Street is lost in another time. His eyes are hazy and distant.

He hasn’t answered my question, but I know I’m right—he committed that burglary and ended up in prison at least in part because of his loyalty to Trevor. I’m not glad Street’s friend is dead, but I am glad he’s out of his life forever. That he can’t hurt him anymore.

But Street
is
hurting. His eyes, as hazy as they are, glisten with tears. He wants to cry, but he can’t. That’s not how he was raised or he’s a man and can’t appear weak—whatever bullshit reason it is, I wish he would cry. I think he’d feel better. But the fact he won’t cry is part of who he is: loving, caring, and sensitive underneath his hard, confident façade.

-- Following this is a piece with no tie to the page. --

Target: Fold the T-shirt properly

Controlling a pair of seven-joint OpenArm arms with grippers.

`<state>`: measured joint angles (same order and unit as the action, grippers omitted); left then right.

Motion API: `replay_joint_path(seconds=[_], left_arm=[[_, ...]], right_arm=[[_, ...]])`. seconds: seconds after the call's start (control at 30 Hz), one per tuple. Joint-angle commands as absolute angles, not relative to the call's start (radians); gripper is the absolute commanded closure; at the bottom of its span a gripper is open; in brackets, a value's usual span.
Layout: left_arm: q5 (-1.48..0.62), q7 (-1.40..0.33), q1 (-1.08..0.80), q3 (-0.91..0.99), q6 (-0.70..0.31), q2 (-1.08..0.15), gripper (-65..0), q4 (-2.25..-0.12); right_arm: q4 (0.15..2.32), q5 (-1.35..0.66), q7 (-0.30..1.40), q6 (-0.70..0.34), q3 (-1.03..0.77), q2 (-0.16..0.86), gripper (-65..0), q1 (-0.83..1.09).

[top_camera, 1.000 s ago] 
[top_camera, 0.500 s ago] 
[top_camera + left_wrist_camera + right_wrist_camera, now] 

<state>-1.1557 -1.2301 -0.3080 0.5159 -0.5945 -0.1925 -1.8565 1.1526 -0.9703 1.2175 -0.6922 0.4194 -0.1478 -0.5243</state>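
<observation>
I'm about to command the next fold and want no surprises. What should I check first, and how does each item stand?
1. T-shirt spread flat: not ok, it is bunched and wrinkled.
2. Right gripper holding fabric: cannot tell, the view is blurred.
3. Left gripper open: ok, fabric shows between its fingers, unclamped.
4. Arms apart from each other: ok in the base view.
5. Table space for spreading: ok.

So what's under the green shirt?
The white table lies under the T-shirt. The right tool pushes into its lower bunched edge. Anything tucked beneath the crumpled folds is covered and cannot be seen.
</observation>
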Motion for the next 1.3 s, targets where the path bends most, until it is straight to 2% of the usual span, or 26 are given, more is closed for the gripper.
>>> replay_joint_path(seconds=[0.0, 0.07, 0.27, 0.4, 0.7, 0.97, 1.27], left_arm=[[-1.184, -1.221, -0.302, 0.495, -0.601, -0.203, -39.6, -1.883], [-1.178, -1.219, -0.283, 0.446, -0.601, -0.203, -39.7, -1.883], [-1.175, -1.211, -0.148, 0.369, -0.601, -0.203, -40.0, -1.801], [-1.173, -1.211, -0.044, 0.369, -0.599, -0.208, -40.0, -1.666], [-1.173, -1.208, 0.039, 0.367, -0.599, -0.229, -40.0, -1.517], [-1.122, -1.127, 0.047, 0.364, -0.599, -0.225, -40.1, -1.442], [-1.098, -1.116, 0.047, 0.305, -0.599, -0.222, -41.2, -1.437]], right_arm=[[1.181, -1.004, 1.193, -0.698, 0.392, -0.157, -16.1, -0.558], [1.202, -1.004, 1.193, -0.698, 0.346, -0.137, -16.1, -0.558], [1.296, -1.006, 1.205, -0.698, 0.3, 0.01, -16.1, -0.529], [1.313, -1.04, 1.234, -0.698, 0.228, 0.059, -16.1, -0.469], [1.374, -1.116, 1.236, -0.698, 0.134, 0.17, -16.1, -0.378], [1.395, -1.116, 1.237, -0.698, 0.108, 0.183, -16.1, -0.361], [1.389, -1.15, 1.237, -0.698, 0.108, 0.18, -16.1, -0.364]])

“You’re a good man, Thomas Street,” I say, caressing his thigh and hoping my words don’t trigger his anger or panic as they’ve done in the past. “I know you don’t believe me when I say it, but it’s true. The difference between the truly bad people in this world, and us, is that we have a conscience. You have a conscience, and you have a heart. A truly beautiful heart.”

He turns to me with a blank face that slowly, oh so slowly, melts into a tender smile. Soon, he’s leaning across my lap and planting the softest, most soul-devouring kiss I’ve ever experienced in my life. It’s short and light, but it’s heavy with heart and meaning. “Thank you for coming here. I love you.”